**Problem to work on**
Every line of the data below should be retyped exactly, with no images carried over.
========
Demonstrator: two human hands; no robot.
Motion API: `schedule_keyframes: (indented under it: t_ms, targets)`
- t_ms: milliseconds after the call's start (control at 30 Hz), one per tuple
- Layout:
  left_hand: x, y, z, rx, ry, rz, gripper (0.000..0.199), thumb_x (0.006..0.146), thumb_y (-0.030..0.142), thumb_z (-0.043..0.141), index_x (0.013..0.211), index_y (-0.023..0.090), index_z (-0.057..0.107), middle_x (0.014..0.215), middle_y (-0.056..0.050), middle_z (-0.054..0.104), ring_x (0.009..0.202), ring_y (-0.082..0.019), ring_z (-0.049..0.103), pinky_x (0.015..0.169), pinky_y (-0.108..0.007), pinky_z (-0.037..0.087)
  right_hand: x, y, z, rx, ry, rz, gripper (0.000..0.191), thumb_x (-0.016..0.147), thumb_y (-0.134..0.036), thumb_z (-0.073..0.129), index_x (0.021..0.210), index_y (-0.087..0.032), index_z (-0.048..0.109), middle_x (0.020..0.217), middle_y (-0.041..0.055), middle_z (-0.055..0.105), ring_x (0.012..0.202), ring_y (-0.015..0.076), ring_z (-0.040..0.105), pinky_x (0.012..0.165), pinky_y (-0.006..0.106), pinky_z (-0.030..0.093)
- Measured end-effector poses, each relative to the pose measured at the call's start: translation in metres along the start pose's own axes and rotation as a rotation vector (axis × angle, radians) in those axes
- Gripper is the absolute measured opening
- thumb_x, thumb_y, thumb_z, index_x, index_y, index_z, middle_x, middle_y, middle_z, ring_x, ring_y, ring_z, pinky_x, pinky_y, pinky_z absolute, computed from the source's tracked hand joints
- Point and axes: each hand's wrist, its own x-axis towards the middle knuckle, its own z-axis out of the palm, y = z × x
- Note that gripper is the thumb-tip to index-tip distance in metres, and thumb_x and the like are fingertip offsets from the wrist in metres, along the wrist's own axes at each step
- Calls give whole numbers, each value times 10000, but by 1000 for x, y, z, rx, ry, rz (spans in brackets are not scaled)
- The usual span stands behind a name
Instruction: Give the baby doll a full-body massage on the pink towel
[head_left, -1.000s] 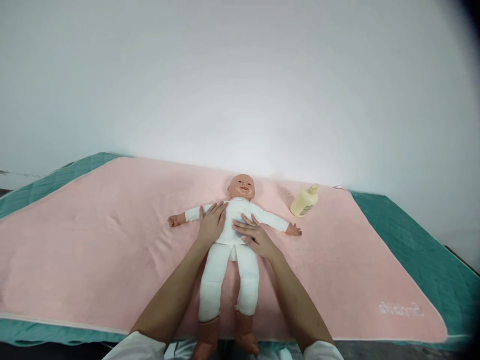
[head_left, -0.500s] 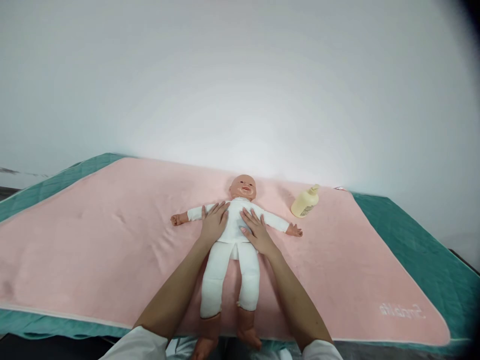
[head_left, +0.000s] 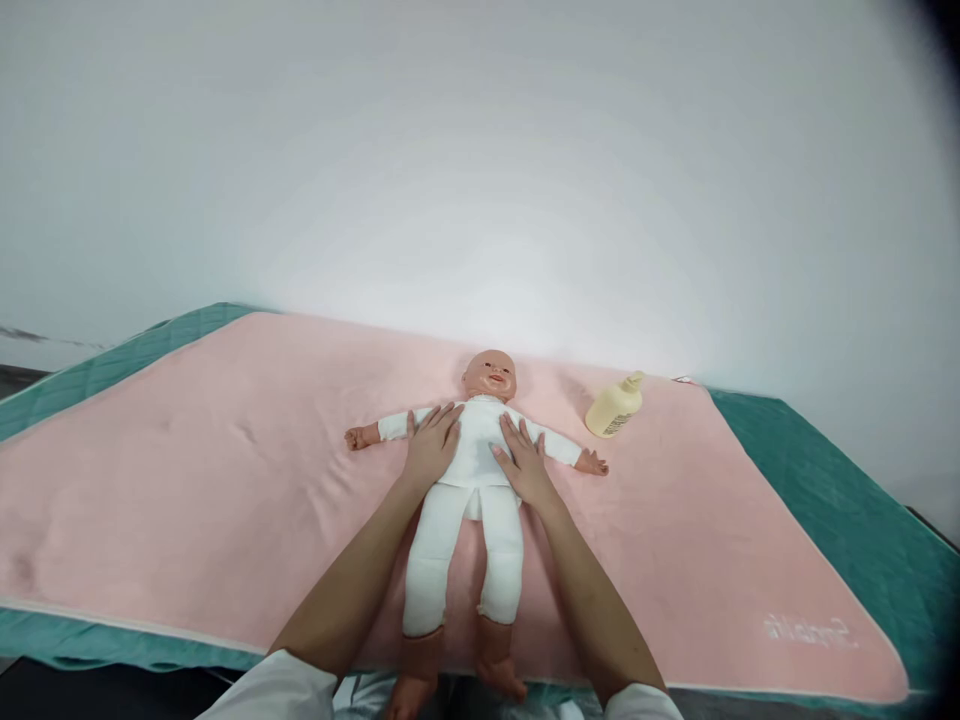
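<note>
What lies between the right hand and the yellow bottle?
In the head view, the doll's outstretched white sleeve lies beside the right hand, then pink blanket up to the yellow bottle.

A green quilted cover lies over the bed-like surface, and a pink blanket with pale edging is spread across it, leaving green at both sides and a strip along the front. On the blanket, a baby doll lies face up, arms outspread, feet reaching the near edge. A pale yellow pump bottle rests near its outstretched hand on the right.
</note>
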Motion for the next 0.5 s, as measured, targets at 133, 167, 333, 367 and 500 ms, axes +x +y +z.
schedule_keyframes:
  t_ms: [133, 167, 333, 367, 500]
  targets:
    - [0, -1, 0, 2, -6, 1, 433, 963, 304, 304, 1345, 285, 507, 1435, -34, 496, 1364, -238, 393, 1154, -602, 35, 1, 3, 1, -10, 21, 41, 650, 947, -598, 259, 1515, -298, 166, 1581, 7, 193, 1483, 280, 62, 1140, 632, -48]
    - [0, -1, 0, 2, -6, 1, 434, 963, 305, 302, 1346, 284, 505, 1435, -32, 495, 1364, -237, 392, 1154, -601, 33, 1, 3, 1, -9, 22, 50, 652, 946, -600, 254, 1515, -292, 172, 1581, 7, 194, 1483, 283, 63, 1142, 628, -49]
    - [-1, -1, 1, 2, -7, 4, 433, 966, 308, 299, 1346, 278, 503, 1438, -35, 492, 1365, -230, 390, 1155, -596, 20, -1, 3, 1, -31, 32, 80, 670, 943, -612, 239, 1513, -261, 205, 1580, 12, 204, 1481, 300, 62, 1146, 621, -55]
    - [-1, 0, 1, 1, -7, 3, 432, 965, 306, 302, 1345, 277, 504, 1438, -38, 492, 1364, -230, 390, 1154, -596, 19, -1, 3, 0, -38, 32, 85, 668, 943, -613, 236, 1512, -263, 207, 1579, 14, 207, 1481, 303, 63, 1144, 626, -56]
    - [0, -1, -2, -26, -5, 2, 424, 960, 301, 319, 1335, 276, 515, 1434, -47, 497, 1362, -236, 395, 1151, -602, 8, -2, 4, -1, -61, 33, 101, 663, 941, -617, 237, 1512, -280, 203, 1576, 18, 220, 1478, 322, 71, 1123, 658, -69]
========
**Exercise solution**
Demonstrator: two human hands; no robot.
Motion API: `schedule_keyframes: (indented under it: t_ms, targets)`
- t_ms: milliseconds after the call's start (control at 30 Hz), one per tuple
- Layout:
  left_hand: x, y, z, rx, ry, rz, gripper (0.000..0.199), thumb_x (0.006..0.146), thumb_y (-0.030..0.142), thumb_z (-0.043..0.141), index_x (0.013..0.211), index_y (-0.023..0.090), index_z (-0.057..0.107), middle_x (0.014..0.215), middle_y (-0.056..0.050), middle_z (-0.054..0.104), ring_x (0.009..0.202), ring_y (-0.082..0.019), ring_z (-0.049..0.103), pinky_x (0.015..0.169), pinky_y (-0.108..0.007), pinky_z (-0.037..0.087)
  right_hand: x, y, z, rx, ry, rz, gripper (0.000..0.191), thumb_x (-0.016..0.147), thumb_y (-0.134..0.036), thumb_z (-0.073..0.129), index_x (0.021..0.210), index_y (-0.087..0.032), index_z (-0.048..0.109), middle_x (0.020..0.217), middle_y (-0.041..0.055), middle_z (-0.055..0.105), ring_x (0.012..0.202), ring_y (-0.015..0.076), ring_z (-0.040..0.105), pinky_x (0.012..0.165), pinky_y (-0.006..0.106), pinky_z (-0.030..0.093)
- Measured end-effector poses, each relative to the pose measured at the call's start: translation in metres along the start pose's own axes and rotation as a rotation vector (axis × angle, radians) in those axes
- Gripper is the absolute measured opening
- thumb_x, thumb_y, thumb_z, index_x, index_y, index_z, middle_x, middle_y, middle_z, ring_x, ring_y, ring_z, pinky_x, pinky_y, pinky_z absolute, computed from the source's tracked hand joints
- Point and axes: each hand's wrist, its own x-axis towards the middle knuckle, its own z-axis out of the palm, y = z × x
- Note that gripper is the thumb-tip to index-tip distance in metres, and thumb_x and the like are fingertip offsets from the wrist in metres, along the wrist's own axes at each step
- Calls give whole numbers, each value times 10000, but by 1000 for x, y, z, rx, ry, rz (spans in brackets are not scaled)
- The usual span stands behind a name
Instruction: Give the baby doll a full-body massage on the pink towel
[head_left, -1.000s] 
[head_left, -0.500s] 
[head_left, +0.000s] 
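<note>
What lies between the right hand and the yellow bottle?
In the head view, the doll's outstretched white sleeve lies beside the right hand, then pink blanket up to the yellow bottle.

A green quilted cover lies over the bed-like surface, and a pink blanket with pale edging is spread across it, leaving green at both sides and a strip along the front. On the blanket, a baby doll lies face up, arms outspread, feet reaching the near edge. A pale yellow pump bottle rests near its outstretched hand on the right.
</note>
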Motion for the next 0.5 s, as measured, targets at 133, 167, 333, 367 and 500 ms, axes +x +y +z.
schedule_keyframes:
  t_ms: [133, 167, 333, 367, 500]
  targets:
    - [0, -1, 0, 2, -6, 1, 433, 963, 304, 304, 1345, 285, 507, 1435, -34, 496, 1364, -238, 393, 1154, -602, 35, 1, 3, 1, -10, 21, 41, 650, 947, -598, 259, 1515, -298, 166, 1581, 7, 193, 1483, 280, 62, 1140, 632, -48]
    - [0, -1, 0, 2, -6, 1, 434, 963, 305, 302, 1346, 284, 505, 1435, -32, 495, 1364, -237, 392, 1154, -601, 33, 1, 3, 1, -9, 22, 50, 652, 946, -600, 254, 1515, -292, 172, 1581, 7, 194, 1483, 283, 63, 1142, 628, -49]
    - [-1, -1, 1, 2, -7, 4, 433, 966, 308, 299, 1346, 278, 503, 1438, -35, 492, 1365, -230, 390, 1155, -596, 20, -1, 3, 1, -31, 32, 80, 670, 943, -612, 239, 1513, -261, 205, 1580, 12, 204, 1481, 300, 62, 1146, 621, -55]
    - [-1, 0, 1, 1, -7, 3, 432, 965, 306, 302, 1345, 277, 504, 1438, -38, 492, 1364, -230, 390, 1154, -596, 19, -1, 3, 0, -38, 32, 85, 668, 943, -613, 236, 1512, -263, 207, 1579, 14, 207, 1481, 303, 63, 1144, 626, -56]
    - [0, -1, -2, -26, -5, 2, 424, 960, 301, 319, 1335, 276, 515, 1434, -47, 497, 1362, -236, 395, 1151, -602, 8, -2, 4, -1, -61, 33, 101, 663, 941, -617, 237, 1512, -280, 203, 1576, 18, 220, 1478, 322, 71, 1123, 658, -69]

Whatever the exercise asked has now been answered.